Pictures found in the material must be left out, and every line returned as written.

++++++++++

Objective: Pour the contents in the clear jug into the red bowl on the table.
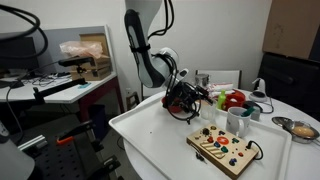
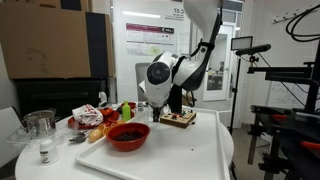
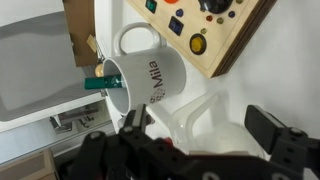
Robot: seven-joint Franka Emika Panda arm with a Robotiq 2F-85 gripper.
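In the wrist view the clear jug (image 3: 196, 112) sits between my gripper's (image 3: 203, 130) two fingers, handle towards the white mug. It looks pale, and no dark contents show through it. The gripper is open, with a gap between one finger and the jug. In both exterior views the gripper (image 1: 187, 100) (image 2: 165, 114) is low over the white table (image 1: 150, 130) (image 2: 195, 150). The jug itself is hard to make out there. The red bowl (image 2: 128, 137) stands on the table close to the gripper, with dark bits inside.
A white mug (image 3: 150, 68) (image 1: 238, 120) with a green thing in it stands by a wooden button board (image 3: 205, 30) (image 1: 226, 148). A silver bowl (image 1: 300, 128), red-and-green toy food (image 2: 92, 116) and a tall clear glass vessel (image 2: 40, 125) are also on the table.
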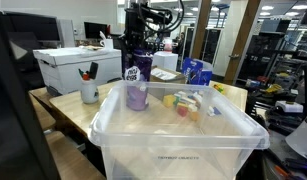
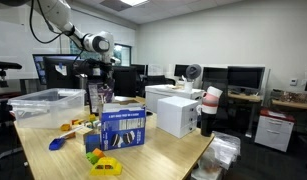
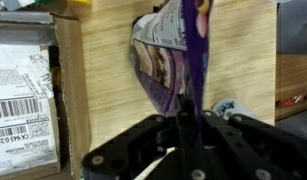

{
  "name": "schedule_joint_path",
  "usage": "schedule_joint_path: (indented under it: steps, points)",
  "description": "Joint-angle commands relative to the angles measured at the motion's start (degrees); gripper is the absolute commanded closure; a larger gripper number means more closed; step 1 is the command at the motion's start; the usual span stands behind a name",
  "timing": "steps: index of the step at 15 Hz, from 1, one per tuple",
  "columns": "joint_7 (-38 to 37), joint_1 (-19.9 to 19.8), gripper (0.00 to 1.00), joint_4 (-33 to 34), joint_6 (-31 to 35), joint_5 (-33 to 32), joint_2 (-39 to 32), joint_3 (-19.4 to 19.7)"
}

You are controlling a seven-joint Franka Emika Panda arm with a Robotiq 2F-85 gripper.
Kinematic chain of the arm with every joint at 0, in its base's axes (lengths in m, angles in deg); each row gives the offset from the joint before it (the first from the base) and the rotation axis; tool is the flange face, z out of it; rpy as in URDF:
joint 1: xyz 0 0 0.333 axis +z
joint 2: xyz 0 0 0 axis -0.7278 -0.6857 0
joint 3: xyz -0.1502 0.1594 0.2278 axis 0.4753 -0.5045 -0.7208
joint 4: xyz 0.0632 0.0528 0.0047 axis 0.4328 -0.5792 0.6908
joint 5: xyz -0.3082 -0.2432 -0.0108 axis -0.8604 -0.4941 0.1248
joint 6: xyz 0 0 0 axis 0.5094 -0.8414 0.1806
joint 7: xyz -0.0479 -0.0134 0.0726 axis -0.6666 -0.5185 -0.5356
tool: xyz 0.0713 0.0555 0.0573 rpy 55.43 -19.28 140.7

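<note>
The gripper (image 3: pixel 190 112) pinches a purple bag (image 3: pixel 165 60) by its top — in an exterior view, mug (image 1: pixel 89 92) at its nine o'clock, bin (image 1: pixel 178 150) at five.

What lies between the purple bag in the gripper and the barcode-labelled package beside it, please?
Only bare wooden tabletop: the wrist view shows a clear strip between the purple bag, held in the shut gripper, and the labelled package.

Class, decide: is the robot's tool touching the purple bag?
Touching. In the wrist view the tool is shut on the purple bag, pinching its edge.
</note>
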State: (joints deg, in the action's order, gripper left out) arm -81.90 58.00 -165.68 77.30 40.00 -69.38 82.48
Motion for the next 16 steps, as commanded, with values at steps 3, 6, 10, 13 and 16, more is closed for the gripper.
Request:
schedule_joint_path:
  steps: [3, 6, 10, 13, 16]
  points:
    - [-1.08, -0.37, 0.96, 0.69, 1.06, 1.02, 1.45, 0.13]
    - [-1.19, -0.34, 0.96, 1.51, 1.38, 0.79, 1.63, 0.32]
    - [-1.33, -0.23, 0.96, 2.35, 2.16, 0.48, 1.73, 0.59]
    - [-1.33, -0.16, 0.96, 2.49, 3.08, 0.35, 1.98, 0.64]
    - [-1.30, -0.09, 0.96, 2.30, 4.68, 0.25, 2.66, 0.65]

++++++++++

• _RESULT OF THE TASK_:
Objective: Pour the contents in the clear jug into the red bowl on the table.
Robot: seven-joint Franka Emika Panda arm with a Robotiq 2F-85 gripper.
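In the wrist view the clear jug (image 3: 196, 112) sits between my gripper's (image 3: 203, 130) two fingers, handle towards the white mug. It looks pale, and no dark contents show through it. The gripper is open, with a gap between one finger and the jug. In both exterior views the gripper (image 1: 187, 100) (image 2: 165, 114) is low over the white table (image 1: 150, 130) (image 2: 195, 150). The jug itself is hard to make out there. The red bowl (image 2: 128, 137) stands on the table close to the gripper, with dark bits inside.
A white mug (image 3: 150, 68) (image 1: 238, 120) with a green thing in it stands by a wooden button board (image 3: 205, 30) (image 1: 226, 148). A silver bowl (image 1: 300, 128), red-and-green toy food (image 2: 92, 116) and a tall clear glass vessel (image 2: 40, 125) are also on the table.
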
{
  "name": "schedule_joint_path",
  "usage": "schedule_joint_path: (indented under it: steps, points)",
  "description": "Joint-angle commands relative to the angles measured at the motion's start (degrees); gripper is the absolute commanded closure; a larger gripper number means more closed; step 1 is the command at the motion's start; the usual span stands behind a name",
  "timing": "steps: index of the step at 15 Hz, from 1, one per tuple",
  "columns": "joint_7 (-38 to 37), joint_1 (-19.9 to 19.8), gripper (0.00 to 1.00), joint_4 (-33 to 34), joint_6 (-31 to 35), joint_5 (-33 to 32), joint_2 (-39 to 32), joint_3 (-19.4 to 19.7)"
}

You are controlling a seven-joint Franka Emika Panda arm with a Robotiq 2F-85 gripper.
Kinematic chain of the arm with every joint at 0, in its base's axes (lengths in m, angles in deg); each row gives the offset from the joint before it (the first from the base) and the rotation axis; tool is the flange face, z out of it; rpy as in URDF:
joint 1: xyz 0 0 0.333 axis +z
joint 2: xyz 0 0 0 axis -0.7278 -0.6857 0
joint 3: xyz -0.1502 0.1594 0.2278 axis 0.4753 -0.5045 -0.7208
joint 4: xyz 0.0632 0.0528 0.0047 axis 0.4328 -0.5792 0.6908
joint 5: xyz -0.3082 -0.2432 -0.0108 axis -0.8604 -0.4941 0.1248
joint 6: xyz 0 0 0 axis 0.5094 -0.8414 0.1806
joint 7: xyz -0.0479 -0.0134 0.0726 axis -0.6666 -0.5185 -0.5356
tool: xyz 0.0713 0.0555 0.0573 rpy 55.43 -19.28 140.7

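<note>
The gripper (image 3: pixel 190 112) pinches a purple bag (image 3: pixel 165 60) by its top — in an exterior view, mug (image 1: pixel 89 92) at its nine o'clock, bin (image 1: pixel 178 150) at five.

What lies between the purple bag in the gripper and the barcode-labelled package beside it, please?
Only bare wooden tabletop: the wrist view shows a clear strip between the purple bag, held in the shut gripper, and the labelled package.

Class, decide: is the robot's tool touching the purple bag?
Touching. In the wrist view the tool is shut on the purple bag, pinching its edge.
</note>
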State: (joints deg, in the action's order, gripper left out) arm -81.90 58.00 -165.68 77.30 40.00 -69.38 82.48
Motion for the next 16 steps, as commanded, with values at steps 3, 6, 10, 13 and 16, more is closed for the gripper.
Request:
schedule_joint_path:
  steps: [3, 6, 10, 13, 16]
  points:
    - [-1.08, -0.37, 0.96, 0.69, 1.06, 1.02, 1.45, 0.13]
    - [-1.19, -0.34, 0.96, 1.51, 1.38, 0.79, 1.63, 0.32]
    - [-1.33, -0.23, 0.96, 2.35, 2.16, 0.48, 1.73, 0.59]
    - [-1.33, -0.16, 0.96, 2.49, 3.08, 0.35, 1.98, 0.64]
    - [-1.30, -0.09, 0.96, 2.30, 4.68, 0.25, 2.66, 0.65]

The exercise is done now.